Research by Battersea has shown that almost half of people who bought puppies during the lockdown period said that they had not previously considered getting a dog.

It is believed that as restrictions eased, some owners have since come to the realisation that their pet no longer fits into their lifestyle, leading them to give them up.

The RSPCA has revealed the most abandoned dog breads since the start of 2020.

Staffordshire Bull Terriers are the most abandoned, with 4,787 having been given up since the start of the pandemic.

German Shepherds were the second most abandoned, with 1,712 being left behind.

Other breeds being abandoned include the Jack Russell (1,545) and Husky (1,067).

A spokesperson from Dogs Trust Newbury said: "Dogs acquired in lockdown are now reaching adolescence when problems tend to come to a head – so it is feasible that one of the consequences of the lockdown is an increase in undesired behaviours.

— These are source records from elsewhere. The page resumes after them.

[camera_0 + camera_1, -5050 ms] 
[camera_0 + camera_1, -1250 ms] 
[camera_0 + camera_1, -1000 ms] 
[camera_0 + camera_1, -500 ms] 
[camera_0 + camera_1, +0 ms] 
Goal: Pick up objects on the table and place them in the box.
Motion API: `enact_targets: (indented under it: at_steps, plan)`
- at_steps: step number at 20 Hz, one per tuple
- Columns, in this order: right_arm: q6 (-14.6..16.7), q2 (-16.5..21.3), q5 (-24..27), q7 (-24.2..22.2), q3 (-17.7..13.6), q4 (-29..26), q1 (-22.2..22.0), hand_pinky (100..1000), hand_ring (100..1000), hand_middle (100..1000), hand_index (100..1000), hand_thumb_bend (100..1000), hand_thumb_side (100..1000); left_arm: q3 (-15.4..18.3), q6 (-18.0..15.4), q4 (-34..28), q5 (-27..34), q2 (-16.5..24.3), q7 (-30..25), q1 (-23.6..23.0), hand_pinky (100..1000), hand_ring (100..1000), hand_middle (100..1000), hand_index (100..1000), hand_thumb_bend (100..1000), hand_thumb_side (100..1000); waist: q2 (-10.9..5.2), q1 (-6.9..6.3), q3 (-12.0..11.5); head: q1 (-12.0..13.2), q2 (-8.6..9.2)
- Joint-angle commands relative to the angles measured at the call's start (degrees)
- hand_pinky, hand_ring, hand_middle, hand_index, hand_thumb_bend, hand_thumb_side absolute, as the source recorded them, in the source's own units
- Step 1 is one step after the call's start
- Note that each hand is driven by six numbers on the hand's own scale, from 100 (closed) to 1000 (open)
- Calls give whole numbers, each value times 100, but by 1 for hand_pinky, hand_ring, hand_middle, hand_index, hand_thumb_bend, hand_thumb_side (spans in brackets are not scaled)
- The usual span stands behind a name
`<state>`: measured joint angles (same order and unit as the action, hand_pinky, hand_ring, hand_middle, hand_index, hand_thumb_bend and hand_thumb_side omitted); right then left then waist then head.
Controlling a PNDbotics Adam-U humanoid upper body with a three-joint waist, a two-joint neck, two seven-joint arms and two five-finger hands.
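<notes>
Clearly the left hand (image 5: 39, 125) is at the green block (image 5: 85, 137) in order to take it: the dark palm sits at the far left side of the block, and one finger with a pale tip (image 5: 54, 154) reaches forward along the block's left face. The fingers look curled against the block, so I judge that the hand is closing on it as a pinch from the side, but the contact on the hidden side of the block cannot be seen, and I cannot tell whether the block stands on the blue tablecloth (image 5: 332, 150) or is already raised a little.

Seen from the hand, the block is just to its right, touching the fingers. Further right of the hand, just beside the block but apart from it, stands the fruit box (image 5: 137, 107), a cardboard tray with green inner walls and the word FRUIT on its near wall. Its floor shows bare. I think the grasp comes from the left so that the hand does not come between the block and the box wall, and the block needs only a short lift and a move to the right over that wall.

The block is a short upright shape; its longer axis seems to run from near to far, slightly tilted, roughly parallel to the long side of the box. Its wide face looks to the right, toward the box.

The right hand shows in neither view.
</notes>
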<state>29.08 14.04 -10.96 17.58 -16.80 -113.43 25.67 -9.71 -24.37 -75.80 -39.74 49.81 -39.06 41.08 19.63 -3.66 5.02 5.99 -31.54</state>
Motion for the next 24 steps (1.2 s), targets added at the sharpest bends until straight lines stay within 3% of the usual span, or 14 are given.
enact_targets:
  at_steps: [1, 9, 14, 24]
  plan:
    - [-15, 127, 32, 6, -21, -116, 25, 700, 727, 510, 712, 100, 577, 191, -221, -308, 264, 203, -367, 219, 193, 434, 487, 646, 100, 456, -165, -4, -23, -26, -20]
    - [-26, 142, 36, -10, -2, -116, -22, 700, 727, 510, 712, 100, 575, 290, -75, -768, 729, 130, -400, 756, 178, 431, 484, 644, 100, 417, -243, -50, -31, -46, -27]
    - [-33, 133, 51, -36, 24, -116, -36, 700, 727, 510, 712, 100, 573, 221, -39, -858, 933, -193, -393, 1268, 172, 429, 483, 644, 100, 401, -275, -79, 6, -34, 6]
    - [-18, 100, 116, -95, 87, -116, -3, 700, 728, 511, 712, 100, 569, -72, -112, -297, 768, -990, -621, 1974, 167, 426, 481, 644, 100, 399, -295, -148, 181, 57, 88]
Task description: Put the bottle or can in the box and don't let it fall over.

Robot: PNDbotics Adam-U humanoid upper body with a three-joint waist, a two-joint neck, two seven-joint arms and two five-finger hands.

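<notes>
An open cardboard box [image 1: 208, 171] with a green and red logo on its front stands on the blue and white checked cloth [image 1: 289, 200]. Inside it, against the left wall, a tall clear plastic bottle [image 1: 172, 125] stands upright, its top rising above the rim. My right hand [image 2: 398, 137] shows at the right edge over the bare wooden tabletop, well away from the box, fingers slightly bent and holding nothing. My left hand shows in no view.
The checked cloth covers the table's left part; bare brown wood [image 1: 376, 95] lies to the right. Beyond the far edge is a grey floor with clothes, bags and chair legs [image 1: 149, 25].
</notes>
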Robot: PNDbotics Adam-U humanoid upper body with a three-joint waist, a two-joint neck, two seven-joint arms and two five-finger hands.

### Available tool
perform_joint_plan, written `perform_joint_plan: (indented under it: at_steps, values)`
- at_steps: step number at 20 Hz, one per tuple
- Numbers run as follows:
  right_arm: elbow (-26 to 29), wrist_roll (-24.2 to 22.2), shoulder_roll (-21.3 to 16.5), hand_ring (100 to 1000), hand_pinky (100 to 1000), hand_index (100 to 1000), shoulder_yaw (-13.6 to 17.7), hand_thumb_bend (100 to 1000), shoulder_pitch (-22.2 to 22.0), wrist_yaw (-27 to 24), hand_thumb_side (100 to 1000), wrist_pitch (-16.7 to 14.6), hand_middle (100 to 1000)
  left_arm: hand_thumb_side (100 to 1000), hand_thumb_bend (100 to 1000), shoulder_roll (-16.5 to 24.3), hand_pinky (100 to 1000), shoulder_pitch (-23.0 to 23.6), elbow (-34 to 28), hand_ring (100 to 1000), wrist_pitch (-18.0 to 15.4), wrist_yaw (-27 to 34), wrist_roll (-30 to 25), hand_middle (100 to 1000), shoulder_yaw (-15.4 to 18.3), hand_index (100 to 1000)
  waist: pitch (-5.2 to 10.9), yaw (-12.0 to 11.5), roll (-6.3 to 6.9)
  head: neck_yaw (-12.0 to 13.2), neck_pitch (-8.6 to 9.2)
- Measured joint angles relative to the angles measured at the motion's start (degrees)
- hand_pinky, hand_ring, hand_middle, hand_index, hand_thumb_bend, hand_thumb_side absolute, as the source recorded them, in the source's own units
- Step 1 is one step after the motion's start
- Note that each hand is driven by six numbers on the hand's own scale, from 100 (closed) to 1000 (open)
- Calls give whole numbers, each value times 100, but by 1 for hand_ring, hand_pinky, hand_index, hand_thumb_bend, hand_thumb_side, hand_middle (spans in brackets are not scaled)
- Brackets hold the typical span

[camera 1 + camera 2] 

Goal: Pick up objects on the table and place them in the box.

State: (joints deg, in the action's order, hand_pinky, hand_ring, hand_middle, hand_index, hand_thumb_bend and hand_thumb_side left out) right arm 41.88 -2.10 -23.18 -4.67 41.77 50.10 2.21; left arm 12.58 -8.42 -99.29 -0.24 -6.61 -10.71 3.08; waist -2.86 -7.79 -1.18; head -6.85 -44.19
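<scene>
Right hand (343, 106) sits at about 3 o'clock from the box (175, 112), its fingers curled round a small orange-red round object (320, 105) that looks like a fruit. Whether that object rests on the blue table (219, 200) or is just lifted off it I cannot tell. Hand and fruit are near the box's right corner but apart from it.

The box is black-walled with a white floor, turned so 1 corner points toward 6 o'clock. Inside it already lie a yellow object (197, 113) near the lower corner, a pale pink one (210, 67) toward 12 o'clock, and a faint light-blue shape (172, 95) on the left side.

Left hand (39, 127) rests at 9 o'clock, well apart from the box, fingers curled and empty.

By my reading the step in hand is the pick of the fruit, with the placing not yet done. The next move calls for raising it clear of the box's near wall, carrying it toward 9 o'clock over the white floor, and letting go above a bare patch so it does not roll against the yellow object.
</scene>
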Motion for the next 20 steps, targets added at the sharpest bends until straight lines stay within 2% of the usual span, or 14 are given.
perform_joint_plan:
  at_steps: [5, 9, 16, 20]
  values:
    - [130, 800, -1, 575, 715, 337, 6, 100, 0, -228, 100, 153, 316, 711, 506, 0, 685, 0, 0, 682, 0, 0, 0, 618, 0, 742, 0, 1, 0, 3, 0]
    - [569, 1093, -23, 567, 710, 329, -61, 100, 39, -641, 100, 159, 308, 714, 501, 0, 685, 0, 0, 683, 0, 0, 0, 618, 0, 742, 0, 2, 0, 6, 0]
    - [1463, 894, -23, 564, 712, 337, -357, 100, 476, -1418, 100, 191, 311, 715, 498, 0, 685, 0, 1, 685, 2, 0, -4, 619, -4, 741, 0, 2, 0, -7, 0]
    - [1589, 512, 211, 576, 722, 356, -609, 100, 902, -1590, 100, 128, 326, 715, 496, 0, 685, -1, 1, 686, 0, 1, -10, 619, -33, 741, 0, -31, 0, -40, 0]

“It’s something we need to monitor over time – but also need to keep emphasising to owners to be proactive about any issues arising: it’s never too late to start training your dog; seek help for problems early; know your dog and manage problem situations in the short term; always supervise dogs with children.”

Dogs Trust added that no breed of dog is more likely to be aggressive than another.

“It is important to remember that the majority of dogs in the UK live happy, peaceful lives with their responsible owners. However, in some cases, dogs can represent a danger to members of the public through unwanted behaviours and/or inadequate control and we agree that this needs to be tackled.  

“We also know that aggression is most often a behavioural response to fear, and any breed of dog can act aggressively if they feel worried about something, particularly if they can’t get away from it."